Data provided:
· · · · · · ·

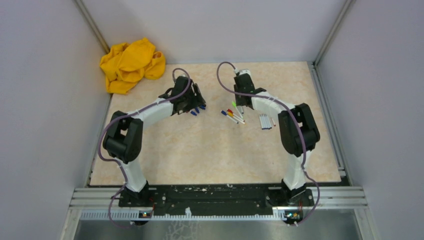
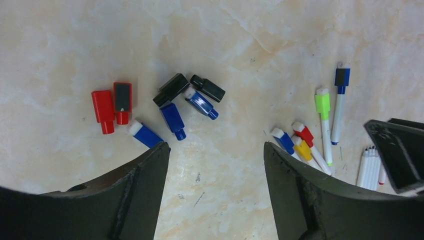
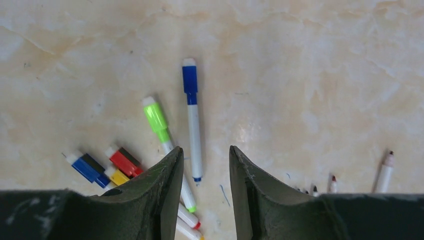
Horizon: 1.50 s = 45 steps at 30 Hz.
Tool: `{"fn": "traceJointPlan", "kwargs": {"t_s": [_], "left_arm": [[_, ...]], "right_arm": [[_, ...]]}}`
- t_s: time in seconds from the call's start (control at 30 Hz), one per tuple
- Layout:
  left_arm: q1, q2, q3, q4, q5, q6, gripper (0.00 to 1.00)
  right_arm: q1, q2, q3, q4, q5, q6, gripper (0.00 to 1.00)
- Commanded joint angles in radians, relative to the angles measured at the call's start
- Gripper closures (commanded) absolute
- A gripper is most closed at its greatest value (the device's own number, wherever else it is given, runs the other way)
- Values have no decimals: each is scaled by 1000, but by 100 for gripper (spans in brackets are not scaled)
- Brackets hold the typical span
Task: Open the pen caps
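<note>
Crumpled yellow cloth [image 1: 131,64] @ table's [image 1: 210,155] far-L corner.

The right gripper [image 3: 205,152] hangs over a beige marbled tabletop [image 3: 310,75], its two dark fingers [image 3: 150,195] parted. A blue-capped pen [image 3: 191,120] lies with its cap at the far end and its near end showing in the gap. Just left of it, a green-capped pen [image 3: 159,125] slants in under the left finger. Farther left, a blue cap [image 3: 86,167], a red cap [image 3: 122,161] and a yellow cap [image 3: 119,176] huddle together. On the right, a few uncapped pens [image 3: 385,172] poke out past the right finger.
</note>
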Motion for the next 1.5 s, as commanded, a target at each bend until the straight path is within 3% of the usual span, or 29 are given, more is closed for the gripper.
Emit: {"fn": "traceJointPlan", "kwargs": {"t_s": [0.0, 0.87, 1.2, 1.33, 1.47], "left_arm": [[17, -41, 17, 57, 73, -11, 22], [34, -47, -3, 103, 98, -13, 20], [35, -37, 1, 108, 110, -16, 20], [36, -22, 6, 126, 177, -16, 20], [35, 28, 9, 243, 321, -36, 20]], "right_arm": [[3, 84, 102, -9, -74, -19, 61], [-51, 234, 187, -50, -126, -7, 65], [-60, 193, 91, -46, -135, 22, 100], [-59, 126, 40, 23, -157, -3, 100], [-53, 22, -17, 102, -215, -19, 100]]}}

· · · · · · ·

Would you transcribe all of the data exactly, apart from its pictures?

Horizon: 1.50 s = 45 steps at 30 Hz.
Tool: `{"fn": "traceJointPlan", "kwargs": {"t_s": [_], "left_arm": [[_, ...]], "right_arm": [[_, ...]]}}`
- t_s: time in seconds from the call's start (control at 30 Hz), one per tuple
- Layout:
  left_arm: q1, q2, q3, q4, q5, q6, gripper (0.00 to 1.00)
  right_arm: q1, q2, q3, q4, q5, q6, gripper (0.00 to 1.00)
- Commanded joint angles in radians, relative to the angles measured at the call's start
- Gripper closures (commanded) absolute
- A gripper is most closed at its greatest value (the device's own number, wherever else it is given, runs the other way)
- Values have no decimals: each is scaled by 1000, but by 100 for gripper (spans in brackets are not scaled)
- Brackets hold the typical span
Task: Open the pen caps
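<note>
Crumpled yellow cloth [image 1: 131,64] @ table's [image 1: 210,155] far-L corner.

The right gripper [image 3: 205,152] hangs over a beige marbled tabletop [image 3: 310,75], its two dark fingers [image 3: 150,195] parted. A blue-capped pen [image 3: 191,120] lies with its cap at the far end and its near end showing in the gap. Just left of it, a green-capped pen [image 3: 159,125] slants in under the left finger. Farther left, a blue cap [image 3: 86,167], a red cap [image 3: 122,161] and a yellow cap [image 3: 119,176] huddle together. On the right, a few uncapped pens [image 3: 385,172] poke out past the right finger.
</note>
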Motion for the next 1.5 s, as commanded, a target at each bend until the straight path is within 3% of the usual span, or 29 are given, more is closed for the gripper.
Emit: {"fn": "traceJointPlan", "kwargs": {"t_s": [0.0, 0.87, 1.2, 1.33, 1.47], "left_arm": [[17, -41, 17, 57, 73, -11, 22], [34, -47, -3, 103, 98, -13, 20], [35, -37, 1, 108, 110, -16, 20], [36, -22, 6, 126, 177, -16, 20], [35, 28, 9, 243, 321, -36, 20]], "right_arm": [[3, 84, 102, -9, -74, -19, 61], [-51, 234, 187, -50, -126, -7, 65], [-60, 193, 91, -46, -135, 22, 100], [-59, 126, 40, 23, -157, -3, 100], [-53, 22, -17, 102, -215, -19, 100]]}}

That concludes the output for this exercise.